Death, and posthumous hit “(Sittin’ on) the Dock of the Bay”
On December 6, 1967, Redding recorded “(Sittin’ on) the Dock of the Bay” at Stax. He had written the song with Steven Cropper while spending time with their friend in Sausalito. The sound presented a more different sound compared to his previous recordings. Despite the song meeting with disapproval of Stax colleagues and even of his wife, Redding nevertheless believed that the song will top the charts.
Redding’s prediction that “(Sittin’ on) the Dock of the Bay” would prove correct. But unfortunately, he would not be around to see the song’s success.
On December 10, 1967, four days after recording the song, Redding and the four members of his backing band the Bar-Kays perished after their chartered plane crashed into Lake Morona in Wisconsin.
All eight but Bar-Kays member Ben Cauley perished in the crash. The casualties also included their pilot and their valet. Redding was only 26 years old when he died.
His death sent shockwaves across the country; Redding’s funeral was attended by over 4,500 mourners. Stax was also devastated by his untimely demise as it was already on the financial rocks. The label soon discovered that Atlantic Records owned Redding’s entire catalog.

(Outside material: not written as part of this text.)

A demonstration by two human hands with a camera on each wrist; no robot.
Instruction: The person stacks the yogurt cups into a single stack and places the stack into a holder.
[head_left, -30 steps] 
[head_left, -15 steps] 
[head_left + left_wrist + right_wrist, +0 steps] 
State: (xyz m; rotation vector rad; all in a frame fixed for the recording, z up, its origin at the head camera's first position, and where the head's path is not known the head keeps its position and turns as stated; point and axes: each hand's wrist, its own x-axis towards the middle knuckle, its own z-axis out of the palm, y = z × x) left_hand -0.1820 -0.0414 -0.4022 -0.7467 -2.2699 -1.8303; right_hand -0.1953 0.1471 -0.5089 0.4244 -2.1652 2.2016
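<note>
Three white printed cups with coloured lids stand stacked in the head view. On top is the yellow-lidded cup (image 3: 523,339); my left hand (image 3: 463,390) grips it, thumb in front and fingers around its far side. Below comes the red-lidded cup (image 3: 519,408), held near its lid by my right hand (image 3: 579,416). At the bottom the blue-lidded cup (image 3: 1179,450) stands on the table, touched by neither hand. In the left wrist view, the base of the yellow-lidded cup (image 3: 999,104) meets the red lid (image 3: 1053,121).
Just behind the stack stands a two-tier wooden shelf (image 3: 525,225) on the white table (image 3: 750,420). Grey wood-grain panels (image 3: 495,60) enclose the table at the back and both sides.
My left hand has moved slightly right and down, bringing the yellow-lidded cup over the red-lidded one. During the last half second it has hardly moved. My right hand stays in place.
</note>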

“(Sittin’ on) The Dock of the Bay” was released in January 1968. And just like what Redding himself predicted, the song made to #1 on both the Billboard pop and R&B singles chart. It sold over four million copies all over the world. It is Redding’s only number one single, and it was also the first time in US music history a posthumous song made it to #1.
“(Sittin’ on) The Dock of the Bay” became a major influence in the 1960s soul movement by blending the elements of R&B with folk.
Redding was inducted into the Rock and Roll Hall of Fame in 1989. Ten years later he was given the Lifetime Achievement Award by the Grammy Awards.